One attempt to explain this anomaly might be that since English is a second natural language in Israel (after Hebrew), the discriminative features between gender handwritings are less prominent (than in Hebrew), so generalizing becomes more challenging.
4.3 Mixed Language Classification
Enhancing our data by combining the texts of both languages yields an overall test accuracy of 77% for both languages; in particular, 74.61% and 79.34% accuracy rates when tested on Hebrew and English texts, respectively.
4.4 Summary of Results
Table 2 summarizes the results, providing average accuracy rates and standard deviations for each method.
4.5 Human Test Results
In order to compare our results with those of human examiners, we developed a mobile application that tests the accuracy of humans on the same task. The application was distributed among 153 females and 147 males; each of the 300 participants received 15 Hebrew handwritings and 15 English handwritings chosen at random (from our HEBIU dataset), and was asked to predict the writer’s gender of each examined text.

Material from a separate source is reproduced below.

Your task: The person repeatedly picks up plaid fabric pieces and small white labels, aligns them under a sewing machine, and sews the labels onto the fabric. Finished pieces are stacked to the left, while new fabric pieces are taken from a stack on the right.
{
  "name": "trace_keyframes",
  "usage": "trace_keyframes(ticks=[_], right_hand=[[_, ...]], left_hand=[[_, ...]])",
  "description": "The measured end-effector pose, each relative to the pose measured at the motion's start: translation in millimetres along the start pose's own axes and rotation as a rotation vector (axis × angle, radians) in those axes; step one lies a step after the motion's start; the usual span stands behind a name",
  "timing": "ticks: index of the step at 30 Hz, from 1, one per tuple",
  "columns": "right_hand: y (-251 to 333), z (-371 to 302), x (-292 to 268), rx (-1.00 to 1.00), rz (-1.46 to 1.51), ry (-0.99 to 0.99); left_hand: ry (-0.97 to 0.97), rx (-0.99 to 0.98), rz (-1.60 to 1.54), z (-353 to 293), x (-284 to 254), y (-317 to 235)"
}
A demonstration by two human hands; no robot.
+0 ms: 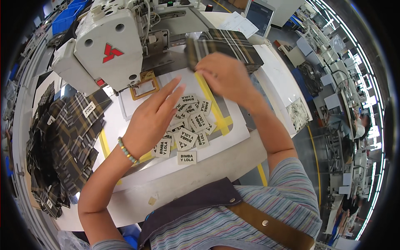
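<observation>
My right hand, smeared a little by motion, has its fingers closed on the near left edge of a dark plaid fabric piece. That edge is lifted and blurred beside a stack of the same plaid fabric. My left hand hovers with fingers stretched out over the white work surface, holding nothing. Just right of it lies a loose pile of small cream fabric labels with dark print. One label lies apart, nearer to me. Ahead of my left fingertips is a brass-coloured clamp frame under the sewing machine head.
A large white sewing machine stands at the far left. Left of my left arm, a heap of plaid pieces bears labels. Yellow tape marks the work surface. Papers and a control screen stand at the back.
</observation>
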State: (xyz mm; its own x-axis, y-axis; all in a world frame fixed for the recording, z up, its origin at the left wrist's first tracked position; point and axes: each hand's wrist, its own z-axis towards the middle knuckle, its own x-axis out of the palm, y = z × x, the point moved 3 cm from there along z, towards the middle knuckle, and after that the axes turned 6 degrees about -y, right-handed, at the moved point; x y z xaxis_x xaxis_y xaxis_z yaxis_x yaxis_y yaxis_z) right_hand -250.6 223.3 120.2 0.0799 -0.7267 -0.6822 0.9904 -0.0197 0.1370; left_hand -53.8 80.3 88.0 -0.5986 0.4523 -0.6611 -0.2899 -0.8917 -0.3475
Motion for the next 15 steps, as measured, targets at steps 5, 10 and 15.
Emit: trace_keyframes(ticks=[5, 10, 15], right_hand=[[15, -12, 24, -0.096, -0.025, 0.141], [-50, -16, 5, -0.079, -0.275, 0.124], [-68, -41, -15, 0.153, -0.184, 0.161]], left_hand=[[0.053, -0.011, 0.109, 5, 33, 39], [-0.027, -0.038, 0.134, -6, 28, 46], [-0.051, 0.000, 0.121, -15, 22, 42]])
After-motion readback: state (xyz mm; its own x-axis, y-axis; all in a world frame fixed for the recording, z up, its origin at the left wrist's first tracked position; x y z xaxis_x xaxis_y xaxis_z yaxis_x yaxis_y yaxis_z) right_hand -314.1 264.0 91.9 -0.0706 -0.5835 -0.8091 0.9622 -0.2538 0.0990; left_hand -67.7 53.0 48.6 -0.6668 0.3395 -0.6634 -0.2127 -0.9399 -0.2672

The average classification accuracy for English and Hebrew handwritings were 63.6% and 66.2%, respectively (both with a standard deviation of 0.13). Females achieved slightly better results than males in both cases. Specifically, they obtained an accuracy of 64.8% (vs. 62.2%) for English, and an accuracy of 67.4% (vs. 65%) for Hebrew. No correlations between the accuracy and either age group or education level were observed.
5 Concluding Remarks
In this paper, we proposed an automatic deep learning scheme for binary gender classification from handwriting images. Specifically, we presented a CNN variant for this task without “manual” feature selection/extraction. Our module is relatively simple, yet efficient, in terms of training speed and running time. We considered seven cross-language cases, including training on a Semitic language (Hebrew) and validation on a non-Semitic one (English), and vice versa. Our classification results are comparable to those of previous methods, and are significantly better than those obtained by human examiners on the same dataset.
In addition, we presented a new offline handwriting dataset (the HEBIU dataset), which contains hundreds of labeled handwriting samples in both Hebrew and English, including diverse demographic information.
Our future work will focus on predicting additional attributes of a given writer, e.g., handedness, age group, whether the text is written in the subject’s mother tongue, etc. In addition, we plan to apply our approach to other existing handwriting datasets and aim to enlarge our dataset by collecting more handwriting samples, possibly in additional languages.